It was February. While most players around the NFL were letting their bodies heal after a grueling season, Green Bay Packers linebacker Clay Matthews was ready to get back to work.
“It was kind of like, ‘Hey, Clay, take some time off,’” Ryan Capretta, who runs the renowned Capretta’s Proactive Sports Performance training facility in Thousand Oaks, Calif., said in the Cover Story of the December issue of Packer Report Magazine. “But he wanted to get right back to it. That kind of sums up a lot of what type of person he is. He’s always busting his butt and training really hard.”
The fruits of Matthews’ labor are paying off in spectacular fashion through the first half of this season. If Matthews wins the NFL sacks title — his 10.5 sacks are 1.5 more than the Giants’ Osi Umenyiora — and the Packers’ defense continues its league-leading pace, then Matthews will be a shoo-in to win the NFL’s defensive player of the year award.
And, if he finishes with a flourish and the Packers end the regular season with homefield advantage throughout the NFC playoffs, Matthews might even garner consideration for NFL MVP honors.
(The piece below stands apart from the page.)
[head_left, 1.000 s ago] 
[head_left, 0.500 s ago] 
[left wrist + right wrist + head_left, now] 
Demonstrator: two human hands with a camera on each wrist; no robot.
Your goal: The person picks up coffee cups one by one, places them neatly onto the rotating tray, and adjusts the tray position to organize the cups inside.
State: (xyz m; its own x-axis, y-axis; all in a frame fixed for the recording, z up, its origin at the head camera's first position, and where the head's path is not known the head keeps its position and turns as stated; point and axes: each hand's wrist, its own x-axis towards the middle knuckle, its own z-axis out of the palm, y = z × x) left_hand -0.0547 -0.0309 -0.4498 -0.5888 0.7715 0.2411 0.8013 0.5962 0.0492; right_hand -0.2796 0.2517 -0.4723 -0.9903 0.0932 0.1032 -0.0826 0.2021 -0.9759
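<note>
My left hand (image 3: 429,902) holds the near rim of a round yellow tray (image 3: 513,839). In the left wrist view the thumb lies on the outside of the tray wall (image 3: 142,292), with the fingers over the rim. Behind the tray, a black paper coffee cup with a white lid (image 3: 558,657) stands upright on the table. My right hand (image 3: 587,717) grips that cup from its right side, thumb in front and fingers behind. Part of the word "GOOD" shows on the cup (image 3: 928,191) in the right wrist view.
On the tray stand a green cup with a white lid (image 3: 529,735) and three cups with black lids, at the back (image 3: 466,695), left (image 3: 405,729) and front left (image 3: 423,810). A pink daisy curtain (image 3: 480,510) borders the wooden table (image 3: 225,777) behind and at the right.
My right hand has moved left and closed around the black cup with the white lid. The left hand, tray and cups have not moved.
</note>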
Only two defensive players have won the award in its 53-year history: Minnesota defensive tackle Alan Page in 1971 and, in a worthy comparison, Giants outside linebacker Lawrence Taylor in 1986.
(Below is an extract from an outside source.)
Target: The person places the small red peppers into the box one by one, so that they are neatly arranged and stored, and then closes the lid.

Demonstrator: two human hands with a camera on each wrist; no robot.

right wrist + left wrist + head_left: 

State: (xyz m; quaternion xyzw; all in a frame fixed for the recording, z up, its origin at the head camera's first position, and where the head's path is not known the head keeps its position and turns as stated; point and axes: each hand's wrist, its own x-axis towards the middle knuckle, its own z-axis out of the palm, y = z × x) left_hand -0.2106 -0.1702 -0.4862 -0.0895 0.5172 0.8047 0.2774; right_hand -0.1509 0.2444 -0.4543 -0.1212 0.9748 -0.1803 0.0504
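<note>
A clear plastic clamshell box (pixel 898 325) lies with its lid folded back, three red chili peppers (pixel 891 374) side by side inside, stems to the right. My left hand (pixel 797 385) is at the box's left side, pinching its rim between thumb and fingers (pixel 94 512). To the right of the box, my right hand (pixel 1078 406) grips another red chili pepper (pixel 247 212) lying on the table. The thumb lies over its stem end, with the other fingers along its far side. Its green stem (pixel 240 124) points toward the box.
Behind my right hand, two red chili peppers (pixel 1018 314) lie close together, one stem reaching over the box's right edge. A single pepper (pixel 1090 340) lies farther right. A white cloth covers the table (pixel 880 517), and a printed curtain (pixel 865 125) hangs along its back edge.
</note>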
Twenty-four years ago, Taylor led the NFL with 20.5 sacks and was the star defender for a team that finished second in the league in points allowed en route to a league-best 14-2 record and, eventually, a victory over Denver in the Super Bowl.
This year, Matthews is the star defender for a team that leads the league in points allowed and is right in the thick of the NFC playoff hunt, just one game behind Atlanta’s NFC-best 7-2.
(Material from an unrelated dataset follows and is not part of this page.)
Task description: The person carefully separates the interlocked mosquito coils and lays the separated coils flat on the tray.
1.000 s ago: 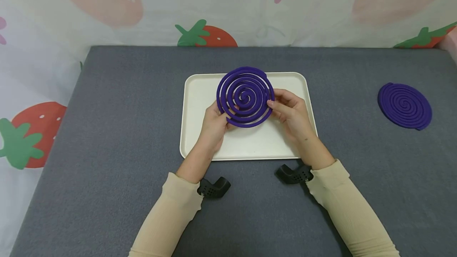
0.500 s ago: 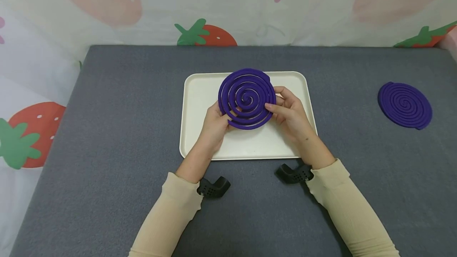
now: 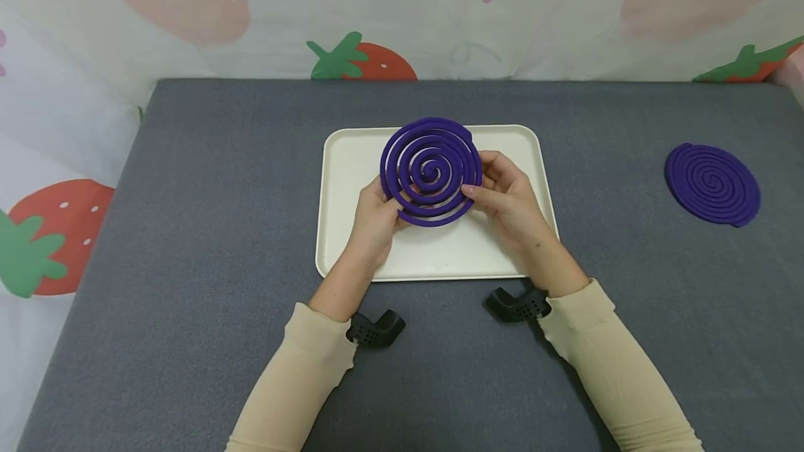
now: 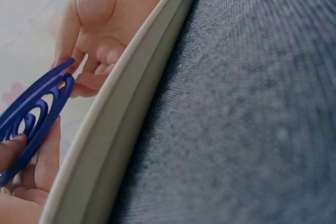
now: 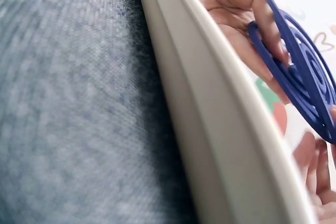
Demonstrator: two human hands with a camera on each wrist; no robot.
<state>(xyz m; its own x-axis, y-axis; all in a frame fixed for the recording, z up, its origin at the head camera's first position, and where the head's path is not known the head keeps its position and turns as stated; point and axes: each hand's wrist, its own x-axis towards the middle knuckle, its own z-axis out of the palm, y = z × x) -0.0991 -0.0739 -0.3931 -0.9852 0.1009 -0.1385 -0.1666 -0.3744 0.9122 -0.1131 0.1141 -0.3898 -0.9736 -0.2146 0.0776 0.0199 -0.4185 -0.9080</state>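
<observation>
Over the white tray (image 3: 452, 257) I hold a purple mosquito coil (image 3: 430, 171) up, its flat spiral face toward me. My left hand (image 3: 375, 218) grips its lower left rim, near the loose outer end. A left finger (image 5: 283, 51) reaches in among the turns in the right wrist view. My right hand (image 3: 511, 194) pinches the right rim, thumb in front and the other fingers partly hidden behind. Thin gaps show between the turns, and in the right wrist view some strands stand out of plane.
Another purple coil (image 3: 712, 185) with tightly packed turns lies flat on the grey table (image 3: 188, 229), off to the right. The tray's raised rim crosses both wrist views. A fruit-printed cloth (image 3: 565, 19) hangs behind the table's far edge.
The coil shifts slightly right and down, then back left, its gaps narrowing and widening again. My right thumb slides a little inward and lower on its rim.
</observation>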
“There’s a lot of football to be played,” Matthews said, shrugging off the question as best he could following last Sunday’s 45-7 victory over Dallas. “There’s some great and talented athletes out there. I don’t know where I fit in. I’ll let you guys handle that. Like I said from Day 1, I’m just going to keep playing the way I know how, and if that’s getting sacks, interceptions and making tackles, then so be it. We’re getting a little premature, but whatever awards you want to throw my way, then I’ll be more than happy to take.”
Matthews, who had a sack and a pick-six against Dallas, is on pace for 19 sacks. Tim Harris set the team record with 19.5 in 1989.
“It’s fun playing with a guy like that who just has an ability to just go out there and make plays,” last year’s defensive player of the year, Charles Woodson, said after the game. “Me and him do feed off of each other a little bit. We talk before games and during the week about who’s going to be player of the game and that sort of thing. I would guess he edged me today. Yeah, it’s fun, and we feed off of each other out there on the field.”
Matthews had 10 sacks last season, making the NFC Pro Bowl team and finishing third in rookie of the year voting. That only fueled the fire of the player whom the Packers selected with the 26th pick of the first round — a selection acquired when they traded their second-rounder and two third-round choices to New England.
Matthews worked with Capretta into mid-March — doing high-intensity, minimal-rest training for about an hour-and-a-half a day — before returning late in the summer for his final push to training camp. In between, Matthews discovered mixed martial arts-style training from a few of his football friends — including Packers teammate Ryan Grant — and Fox Sports’ Jay Glazer while at the Pro Bowl.
Clay Matthews' 62-yard touchdown vs. Dallas.
Morry Gash/AP Images
“It was bare knuckles, brass fighting, chains,” joked Matthews in the magazine story written by Matt Tevsh. “No, I really enjoyed it. It was a great break from the traditional working out with throwing iron on your back and pushing weights. It was something that was new and different. I think more so than anything, obviously physically it helped me out tremendously, especially with my conditioning, but more so mentally. It’s really about bringing the fight to them. Especially in regard to that sport, it’s such a brutal sport. And in football, you have about 30 seconds off between each play to think about what just happened, run/pass, read the tackle … there’s so many keys. But in this, if you get knocked down, the guy’s pushing you within 3 seconds. You’re constantly moving, constantly going, constantly exerting on you. So, I felt coming into (training) camp I was in the greatest shape of my life.”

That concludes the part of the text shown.